_Exercise brief_.
Go through the data below and count every line that has the word "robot". Return only the count.

==== Entries supplied ====

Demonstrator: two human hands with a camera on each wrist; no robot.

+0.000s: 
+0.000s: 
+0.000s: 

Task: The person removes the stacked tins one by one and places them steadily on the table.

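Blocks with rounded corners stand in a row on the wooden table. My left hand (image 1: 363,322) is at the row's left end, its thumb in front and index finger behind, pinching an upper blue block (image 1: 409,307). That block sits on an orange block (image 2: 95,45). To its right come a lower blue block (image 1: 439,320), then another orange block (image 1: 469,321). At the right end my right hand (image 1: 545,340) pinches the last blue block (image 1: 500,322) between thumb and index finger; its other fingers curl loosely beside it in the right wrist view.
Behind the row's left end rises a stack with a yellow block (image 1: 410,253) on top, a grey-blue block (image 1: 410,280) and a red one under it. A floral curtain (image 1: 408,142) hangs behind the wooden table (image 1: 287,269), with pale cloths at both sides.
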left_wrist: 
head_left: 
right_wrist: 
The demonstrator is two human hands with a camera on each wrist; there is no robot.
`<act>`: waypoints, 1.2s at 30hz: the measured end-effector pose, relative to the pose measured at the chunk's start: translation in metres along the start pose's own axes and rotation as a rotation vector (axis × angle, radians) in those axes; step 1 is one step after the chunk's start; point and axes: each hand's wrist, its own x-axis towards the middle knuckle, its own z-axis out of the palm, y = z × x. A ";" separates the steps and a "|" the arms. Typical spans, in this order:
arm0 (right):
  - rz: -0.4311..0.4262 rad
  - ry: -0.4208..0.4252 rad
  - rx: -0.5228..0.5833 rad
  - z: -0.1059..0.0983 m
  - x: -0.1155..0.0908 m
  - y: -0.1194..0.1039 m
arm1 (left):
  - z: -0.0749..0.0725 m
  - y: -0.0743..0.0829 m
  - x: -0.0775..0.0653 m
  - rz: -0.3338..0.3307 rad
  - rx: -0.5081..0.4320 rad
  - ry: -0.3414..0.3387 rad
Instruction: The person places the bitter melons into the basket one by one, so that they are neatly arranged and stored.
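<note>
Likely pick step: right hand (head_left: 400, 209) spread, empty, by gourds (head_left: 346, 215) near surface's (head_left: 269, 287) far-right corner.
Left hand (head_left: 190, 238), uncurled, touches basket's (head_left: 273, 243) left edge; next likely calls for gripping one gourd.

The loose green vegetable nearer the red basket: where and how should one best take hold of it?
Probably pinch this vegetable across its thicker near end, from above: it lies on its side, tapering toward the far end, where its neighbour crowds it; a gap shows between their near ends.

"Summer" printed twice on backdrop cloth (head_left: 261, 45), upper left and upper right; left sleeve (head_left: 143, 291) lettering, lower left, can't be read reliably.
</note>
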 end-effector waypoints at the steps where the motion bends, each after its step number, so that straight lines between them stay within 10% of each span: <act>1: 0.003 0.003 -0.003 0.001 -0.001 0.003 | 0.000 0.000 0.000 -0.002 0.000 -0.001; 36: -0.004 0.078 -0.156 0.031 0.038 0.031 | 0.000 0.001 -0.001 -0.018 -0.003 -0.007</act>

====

_Answer section_.
2